第4章 【第三訓】武装警察 真選組24時!!の話


 バタバタと板張りの廊下を踏み鳴らし、○○は走る。

「テレビの取材が来るって聞いたんだけどォ!」

 うるさく障子を開くと、そこでは近藤と土方が何やら話し込んでいた。

「どうした、○○」

 腕を組んだ格好のまま、近藤は訊ねる。
 近藤勲――真選組局長であり、○○の父のような存在。
 本人は兄のように思われていると勘違いしている。
 記憶を失って混乱し、行く当てもない○○を屯所に置くことを決めた人物。

「だから、テレビの取材!」

 ついさっき、屯所前で見張りをしていた二人の隊士に聞いた。
 真選組の活躍を放送したいと、テレビ局から取材の申し入れがあったという。

「それがなんなんだ」

 面倒臭そうに土方は口を開いた。
 ○○は嬉しそうに目を輝かせながら答えた。

「テレビで全国に訴えたい。

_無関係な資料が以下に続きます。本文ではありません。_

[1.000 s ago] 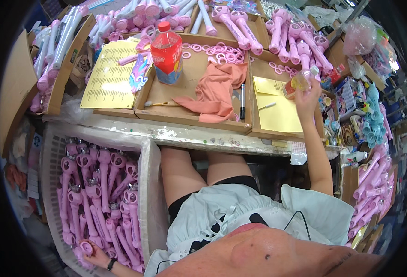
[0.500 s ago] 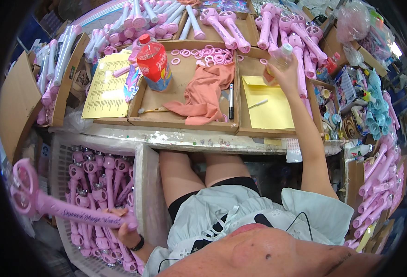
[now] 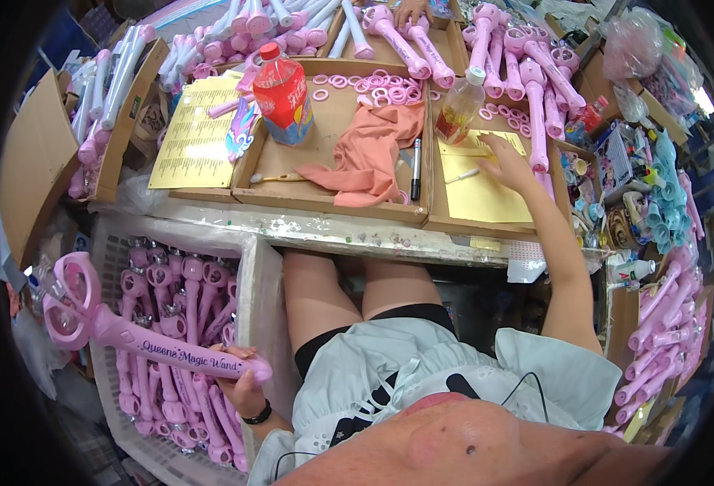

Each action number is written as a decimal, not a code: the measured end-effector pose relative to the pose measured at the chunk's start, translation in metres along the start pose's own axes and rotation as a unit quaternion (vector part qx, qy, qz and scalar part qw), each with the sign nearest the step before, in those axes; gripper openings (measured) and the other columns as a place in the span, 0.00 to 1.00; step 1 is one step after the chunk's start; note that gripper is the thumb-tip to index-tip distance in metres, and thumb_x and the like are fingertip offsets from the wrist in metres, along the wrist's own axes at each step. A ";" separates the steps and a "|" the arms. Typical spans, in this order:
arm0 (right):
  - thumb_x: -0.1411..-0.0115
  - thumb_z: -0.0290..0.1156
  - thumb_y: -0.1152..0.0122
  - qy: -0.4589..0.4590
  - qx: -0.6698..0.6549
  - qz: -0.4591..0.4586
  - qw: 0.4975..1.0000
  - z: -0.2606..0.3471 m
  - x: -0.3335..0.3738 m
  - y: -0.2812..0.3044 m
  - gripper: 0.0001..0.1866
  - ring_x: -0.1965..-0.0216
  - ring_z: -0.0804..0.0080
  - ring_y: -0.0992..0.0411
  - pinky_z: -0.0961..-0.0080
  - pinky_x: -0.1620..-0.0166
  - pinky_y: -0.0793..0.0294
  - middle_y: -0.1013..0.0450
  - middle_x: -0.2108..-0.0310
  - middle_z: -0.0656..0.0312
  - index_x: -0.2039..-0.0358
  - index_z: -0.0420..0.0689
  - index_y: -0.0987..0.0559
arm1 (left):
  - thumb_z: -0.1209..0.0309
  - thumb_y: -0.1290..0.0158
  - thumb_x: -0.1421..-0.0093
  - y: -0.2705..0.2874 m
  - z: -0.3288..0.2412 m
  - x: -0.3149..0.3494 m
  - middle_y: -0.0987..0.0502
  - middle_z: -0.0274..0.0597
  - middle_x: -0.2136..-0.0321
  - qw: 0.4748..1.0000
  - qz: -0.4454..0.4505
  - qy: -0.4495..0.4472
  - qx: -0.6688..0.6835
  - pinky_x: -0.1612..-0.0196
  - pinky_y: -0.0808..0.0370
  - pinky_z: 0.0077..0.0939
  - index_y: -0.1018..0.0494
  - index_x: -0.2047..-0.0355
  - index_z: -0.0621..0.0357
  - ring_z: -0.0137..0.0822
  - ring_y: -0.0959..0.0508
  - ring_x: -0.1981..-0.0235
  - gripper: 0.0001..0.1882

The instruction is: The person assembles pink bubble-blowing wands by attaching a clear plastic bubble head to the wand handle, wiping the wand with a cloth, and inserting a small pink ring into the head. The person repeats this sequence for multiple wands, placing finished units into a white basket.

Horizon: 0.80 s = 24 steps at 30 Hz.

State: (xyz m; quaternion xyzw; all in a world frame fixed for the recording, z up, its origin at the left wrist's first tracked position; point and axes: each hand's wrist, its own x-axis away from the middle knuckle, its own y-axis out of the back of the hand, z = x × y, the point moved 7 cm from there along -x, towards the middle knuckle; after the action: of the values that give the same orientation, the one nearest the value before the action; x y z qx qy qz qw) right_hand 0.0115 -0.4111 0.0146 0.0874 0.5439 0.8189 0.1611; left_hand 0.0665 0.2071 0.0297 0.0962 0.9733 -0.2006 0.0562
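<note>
My left hand (image 3: 244,387) is closed round the handle end of a pink toy wand (image 3: 159,344) with dark lettering. The wand lies tilted over a crate, its open looped head pointing left. My right hand (image 3: 507,164) is held over yellow paper (image 3: 490,194), empty, with its fingers apart. Just left of its fingers lies a small white-tipped stick (image 3: 462,175), perhaps a swab. A clear bottle with amber liquid (image 3: 458,113) stands slightly tilted at the far edge of that paper, apart from the hand.
A white crate (image 3: 258,292) beside my legs is full of pink wands. Shallow cardboard trays (image 3: 252,197) hold a red-capped bottle (image 3: 282,97), an orange cloth (image 3: 369,150), a marker (image 3: 416,170) and pink rings (image 3: 385,87). Another person's hand (image 3: 412,11) touches wands at the far side.
My right hand has let go of the amber bottle and drawn back toward me. My left hand has shifted the wand slightly right. Another person's hand has appeared at the far side.
</note>
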 end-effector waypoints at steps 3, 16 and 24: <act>0.44 0.49 0.46 0.130 0.187 -0.001 0.974 0.001 0.039 -0.007 0.35 0.37 0.48 0.51 0.56 0.38 0.50 0.48 0.38 0.48 0.40 0.47 0.40 | 0.76 0.44 0.59 -0.003 0.002 -0.006 0.32 0.42 0.70 1.000 0.024 -0.001 0.015 0.52 0.34 0.41 0.43 0.50 0.57 0.37 0.31 0.66 0.34; 0.39 0.59 0.63 -0.083 0.138 0.149 0.976 -0.003 0.043 -0.050 0.39 0.33 0.47 0.68 0.51 0.35 0.67 0.65 0.34 0.45 0.35 0.49 0.53 | 0.80 0.48 0.58 -0.044 0.024 -0.016 0.32 0.43 0.68 0.992 0.098 0.012 0.078 0.49 0.35 0.43 0.46 0.48 0.56 0.39 0.31 0.63 0.34; 0.46 0.43 0.42 0.195 -0.077 -0.138 0.968 0.152 -0.006 0.004 0.19 0.64 0.54 0.27 0.61 0.58 0.29 0.25 0.67 0.51 0.62 0.41 0.23 | 0.82 0.44 0.55 -0.047 0.038 0.003 0.28 0.42 0.67 0.980 0.153 0.126 -0.036 0.59 0.27 0.31 0.42 0.50 0.61 0.35 0.25 0.66 0.31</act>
State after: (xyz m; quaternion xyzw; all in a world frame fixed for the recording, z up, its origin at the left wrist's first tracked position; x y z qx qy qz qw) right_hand 0.0647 -0.2836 0.0778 -0.1630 0.5067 0.8295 0.1693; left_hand 0.0560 0.1500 0.0121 0.2663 0.9530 -0.1407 -0.0330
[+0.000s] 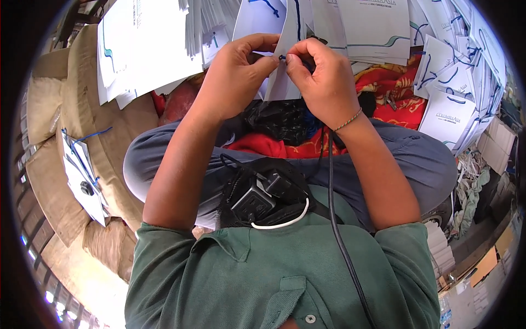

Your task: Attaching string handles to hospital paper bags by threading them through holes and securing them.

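Note:
A white paper bag [276,85] stands on edge in front of me, with a blue cord handle [298,19] along its upper part. My left hand [233,74] is closed on the bag's edge, some of its fingers hidden behind the paper. From the other side, my right hand [327,77] pinches the blue cord close to a small dark knot [282,57] at the paper. Both thumbs nearly meet at that knot. A black plastic bag [276,120] lies below the hands, between my crossed legs.
Flat white paper bags [145,55] are stacked at the far left, more [378,33] at the far right. Corded bags [449,118] pile up on the right. Red patterned cloth [392,90] lies beneath. Brown cushions [82,126] are at left. A black cable [335,219] crosses my chest.

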A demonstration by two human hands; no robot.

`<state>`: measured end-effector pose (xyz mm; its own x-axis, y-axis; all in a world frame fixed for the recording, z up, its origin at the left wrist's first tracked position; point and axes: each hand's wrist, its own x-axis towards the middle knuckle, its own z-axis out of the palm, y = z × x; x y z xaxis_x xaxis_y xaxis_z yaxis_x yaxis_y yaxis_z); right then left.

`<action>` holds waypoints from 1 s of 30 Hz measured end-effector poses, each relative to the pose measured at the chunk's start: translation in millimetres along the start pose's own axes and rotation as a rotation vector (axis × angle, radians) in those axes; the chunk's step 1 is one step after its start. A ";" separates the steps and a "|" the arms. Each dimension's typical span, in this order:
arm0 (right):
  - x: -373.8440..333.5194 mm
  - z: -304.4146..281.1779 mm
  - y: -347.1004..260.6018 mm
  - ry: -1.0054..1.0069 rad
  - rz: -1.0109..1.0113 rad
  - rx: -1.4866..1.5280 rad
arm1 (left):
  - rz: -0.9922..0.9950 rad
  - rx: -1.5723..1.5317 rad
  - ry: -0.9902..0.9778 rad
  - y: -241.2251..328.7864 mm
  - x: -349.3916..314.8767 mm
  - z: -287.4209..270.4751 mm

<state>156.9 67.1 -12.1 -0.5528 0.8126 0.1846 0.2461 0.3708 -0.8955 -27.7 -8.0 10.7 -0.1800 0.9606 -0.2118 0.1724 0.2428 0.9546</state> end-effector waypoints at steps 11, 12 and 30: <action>-1.6 8.2 -3.6 0.045 -0.002 -0.054 | -0.066 0.017 -0.104 2.3 0.2 -4.3; -1.6 8.2 -3.9 0.044 -0.003 -0.054 | -0.062 -0.030 -0.102 -0.7 0.8 -5.7; 2.9 -0.8 -3.6 0.016 -0.164 -0.117 | 0.089 0.100 0.104 4.7 0.9 -3.5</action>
<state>155.0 68.5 -8.1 -0.5808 0.7436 0.3312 0.2453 0.5478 -0.7998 -30.4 -6.4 15.7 -0.2582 0.9610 -0.0994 0.2867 0.1745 0.9420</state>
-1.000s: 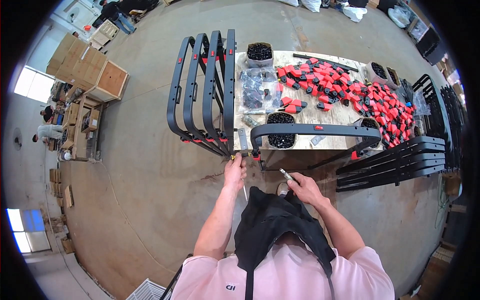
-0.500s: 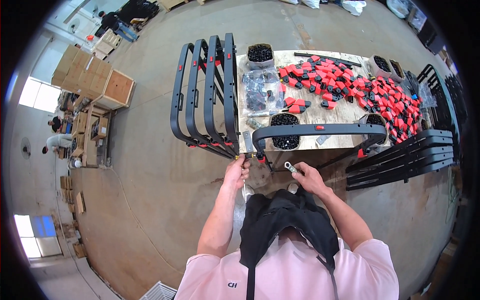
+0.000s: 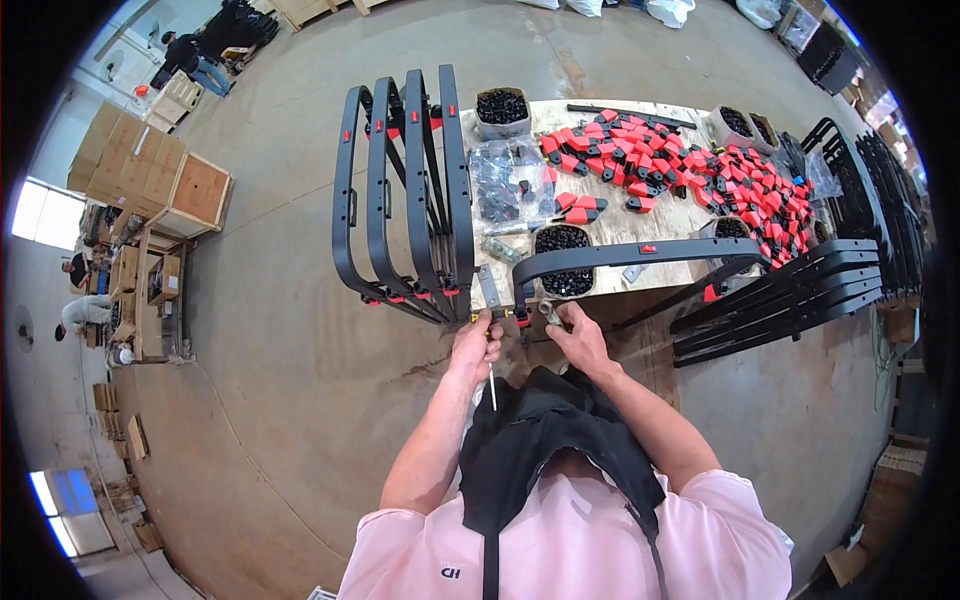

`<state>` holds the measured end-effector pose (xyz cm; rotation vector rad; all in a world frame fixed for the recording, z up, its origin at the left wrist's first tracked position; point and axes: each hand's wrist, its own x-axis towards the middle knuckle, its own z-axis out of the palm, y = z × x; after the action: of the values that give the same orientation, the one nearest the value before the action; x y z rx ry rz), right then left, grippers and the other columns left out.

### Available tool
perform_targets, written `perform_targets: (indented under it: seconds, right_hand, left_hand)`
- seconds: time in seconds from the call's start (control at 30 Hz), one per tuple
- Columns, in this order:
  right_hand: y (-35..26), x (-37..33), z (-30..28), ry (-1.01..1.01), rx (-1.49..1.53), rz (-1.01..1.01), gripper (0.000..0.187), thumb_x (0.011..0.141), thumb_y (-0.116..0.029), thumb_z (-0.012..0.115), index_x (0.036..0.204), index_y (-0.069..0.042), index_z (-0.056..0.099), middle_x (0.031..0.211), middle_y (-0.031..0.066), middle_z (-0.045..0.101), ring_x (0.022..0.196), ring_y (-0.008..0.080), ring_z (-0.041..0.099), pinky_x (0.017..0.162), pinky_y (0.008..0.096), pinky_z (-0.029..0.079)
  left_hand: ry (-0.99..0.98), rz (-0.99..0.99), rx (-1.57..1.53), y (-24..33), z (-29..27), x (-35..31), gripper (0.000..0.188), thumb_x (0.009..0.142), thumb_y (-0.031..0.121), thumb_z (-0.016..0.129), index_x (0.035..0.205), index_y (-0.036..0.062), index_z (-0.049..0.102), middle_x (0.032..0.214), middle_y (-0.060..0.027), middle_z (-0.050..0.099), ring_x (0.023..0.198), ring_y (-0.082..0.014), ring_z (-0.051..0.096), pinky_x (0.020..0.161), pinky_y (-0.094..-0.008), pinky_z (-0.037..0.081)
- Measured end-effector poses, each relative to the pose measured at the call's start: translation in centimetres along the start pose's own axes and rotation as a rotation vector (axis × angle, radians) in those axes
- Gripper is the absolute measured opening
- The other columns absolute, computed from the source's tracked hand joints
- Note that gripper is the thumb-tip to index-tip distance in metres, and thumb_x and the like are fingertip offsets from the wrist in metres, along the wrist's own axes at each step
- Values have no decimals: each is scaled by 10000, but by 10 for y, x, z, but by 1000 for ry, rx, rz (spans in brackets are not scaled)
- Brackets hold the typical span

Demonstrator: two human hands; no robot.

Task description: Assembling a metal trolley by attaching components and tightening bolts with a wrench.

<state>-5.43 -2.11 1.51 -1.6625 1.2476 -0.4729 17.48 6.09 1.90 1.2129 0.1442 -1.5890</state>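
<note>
My left hand (image 3: 476, 350) is closed around a tool with a thin pale shaft (image 3: 492, 388), seemingly a screwdriver; the shaft points back toward me. Yellow and black parts show above the fingers, beside the table's near left corner. My right hand (image 3: 584, 340) grips a ratchet wrench (image 3: 547, 311), its round head raised near the red clip (image 3: 522, 317) at the left end of a black bent-tube frame (image 3: 640, 256). Whether the wrench touches the frame I cannot tell. This frame stands along the table's near edge, with a red button on its top bar.
Several similar black frames (image 3: 421, 200) stand at the left of the wooden table (image 3: 640, 222), and more frames (image 3: 785, 305) are stacked at the right. Red-and-black plastic parts (image 3: 650, 160) are heaped on top. Boxes of small black pieces (image 3: 563, 245) sit among them.
My right hand has moved left with the ratchet wrench, bringing it close to the frame's left end. The left hand stays near the table corner. The whole view has shifted slightly.
</note>
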Motion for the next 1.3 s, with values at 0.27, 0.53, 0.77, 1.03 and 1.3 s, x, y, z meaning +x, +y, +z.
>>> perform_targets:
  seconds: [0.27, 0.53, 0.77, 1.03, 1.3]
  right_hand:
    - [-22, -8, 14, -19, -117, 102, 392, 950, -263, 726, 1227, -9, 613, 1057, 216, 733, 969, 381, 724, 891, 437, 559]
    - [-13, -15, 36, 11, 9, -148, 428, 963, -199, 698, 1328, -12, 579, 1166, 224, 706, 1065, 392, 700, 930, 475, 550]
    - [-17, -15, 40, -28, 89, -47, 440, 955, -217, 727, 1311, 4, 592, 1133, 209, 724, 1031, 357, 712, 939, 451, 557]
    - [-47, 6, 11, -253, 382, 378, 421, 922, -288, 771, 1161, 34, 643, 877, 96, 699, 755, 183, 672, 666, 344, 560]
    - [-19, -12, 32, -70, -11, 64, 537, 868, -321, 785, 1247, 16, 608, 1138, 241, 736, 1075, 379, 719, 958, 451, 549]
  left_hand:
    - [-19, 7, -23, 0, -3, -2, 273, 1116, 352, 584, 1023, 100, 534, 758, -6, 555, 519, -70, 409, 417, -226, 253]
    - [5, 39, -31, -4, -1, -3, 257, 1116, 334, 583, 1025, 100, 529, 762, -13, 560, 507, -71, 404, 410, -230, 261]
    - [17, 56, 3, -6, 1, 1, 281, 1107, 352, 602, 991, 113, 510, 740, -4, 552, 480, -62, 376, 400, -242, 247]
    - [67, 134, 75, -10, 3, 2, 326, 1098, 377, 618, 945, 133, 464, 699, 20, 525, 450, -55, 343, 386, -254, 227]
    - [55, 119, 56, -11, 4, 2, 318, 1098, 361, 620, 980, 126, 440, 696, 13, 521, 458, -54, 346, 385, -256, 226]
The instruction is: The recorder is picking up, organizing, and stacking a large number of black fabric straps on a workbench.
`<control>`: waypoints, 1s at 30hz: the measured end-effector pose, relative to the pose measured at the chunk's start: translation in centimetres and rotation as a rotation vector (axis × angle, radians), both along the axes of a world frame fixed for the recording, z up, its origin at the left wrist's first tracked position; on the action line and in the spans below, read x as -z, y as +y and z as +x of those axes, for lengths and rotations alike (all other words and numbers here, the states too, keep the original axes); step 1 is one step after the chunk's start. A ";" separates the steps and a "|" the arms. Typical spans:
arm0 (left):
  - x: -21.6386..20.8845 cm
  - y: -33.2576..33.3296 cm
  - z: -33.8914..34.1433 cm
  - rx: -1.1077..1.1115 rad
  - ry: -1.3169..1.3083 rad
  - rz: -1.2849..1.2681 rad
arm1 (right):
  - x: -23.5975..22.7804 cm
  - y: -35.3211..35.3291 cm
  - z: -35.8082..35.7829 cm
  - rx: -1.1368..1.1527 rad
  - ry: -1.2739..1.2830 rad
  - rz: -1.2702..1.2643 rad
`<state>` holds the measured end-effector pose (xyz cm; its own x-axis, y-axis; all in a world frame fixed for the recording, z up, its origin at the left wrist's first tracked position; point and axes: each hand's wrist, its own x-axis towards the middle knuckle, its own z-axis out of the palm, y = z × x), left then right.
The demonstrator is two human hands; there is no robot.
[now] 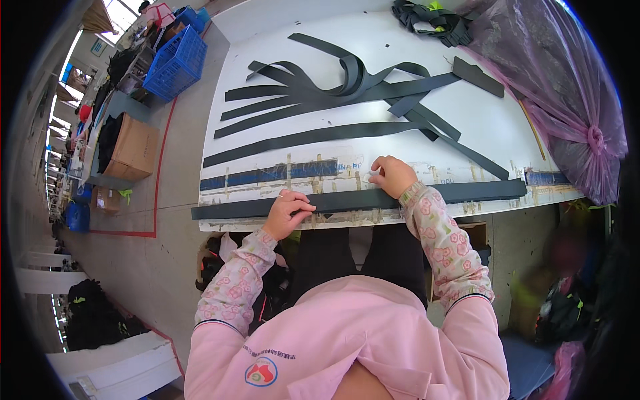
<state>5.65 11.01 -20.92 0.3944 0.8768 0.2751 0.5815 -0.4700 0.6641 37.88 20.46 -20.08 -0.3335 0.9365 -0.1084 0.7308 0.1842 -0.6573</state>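
A long black fabric strip (353, 200) lies flat along the table's near edge, running from left to right below my hands. My left hand (289, 212) is bent over its left part, fingers drawn together at the strip with the fingertips on it. My right hand (395, 177) is just beyond the strip's far edge, right of the middle. Its fingers are curled, with a gap between thumb and forefinger and nothing visible between them. Another black strip (300, 139) lies farther back, in front of a loose, looping pile of black strips (340, 90).
The white table (267, 150) carries tape marks near its front edge. A purple plastic bag (553, 73) bulges over its right side. A dark bundle (433, 21) sits at the back. Leftward on the floor are a cardboard box (133, 148) and a blue crate (177, 63).
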 end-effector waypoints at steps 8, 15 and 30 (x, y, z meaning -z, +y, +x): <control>0.9 0.2 -0.1 -0.027 -0.140 0.011 | 1.0 1.3 -1.4 0.043 -0.097 -0.154; 1.5 0.3 -0.8 0.015 -0.179 0.042 | -3.1 -3.4 -6.2 -0.038 0.496 -0.288; 1.6 -0.1 -0.1 -0.024 -0.105 0.147 | -2.3 -7.8 -12.2 -0.096 0.208 -0.049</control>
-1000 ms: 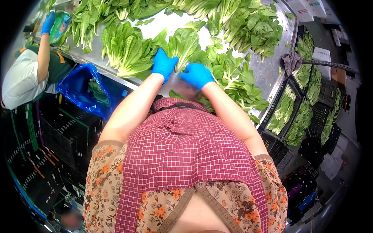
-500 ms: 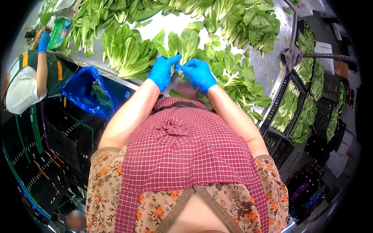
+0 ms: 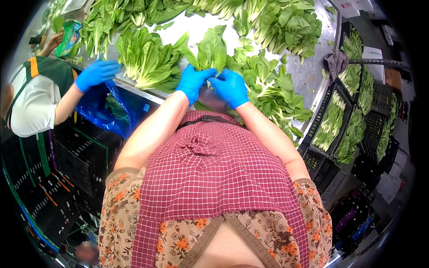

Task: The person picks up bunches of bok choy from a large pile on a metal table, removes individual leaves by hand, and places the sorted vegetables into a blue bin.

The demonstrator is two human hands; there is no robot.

『私を知っている人はいませんかァァァ!』って」

 記憶が戻らないならば、自分を知っている人物に名乗り出てもらうしかない。
 全国放送される番組に出て、自分を見つけてもらう、またとない機会。

「バカか、てめーは!」

 だが、案を聞いた土方に怒鳴られた。

「バカってなによ! バカって言った方が、バカなんだから!」
「ガキか!」

 稚拙な言い争いになりそうな二人に終止符を打ったのは、近藤の一言。

「そうだな。バカはトシだ。だが、○○の提案を呑むわけにはいかない」

 さらりとバカと言われ、土方は頬を引きつらせる。
 妹のように可愛がっている○○には、近藤はとことん甘い。

「なんで?」

 そんな近藤を父のように慕う○○も、彼の言うことには耳を傾ける。

「その番組が上官の目に触れることになったら、大目玉を食うことになるからな」
「そういうこった」

 上官――つまりは幕府のお偉方。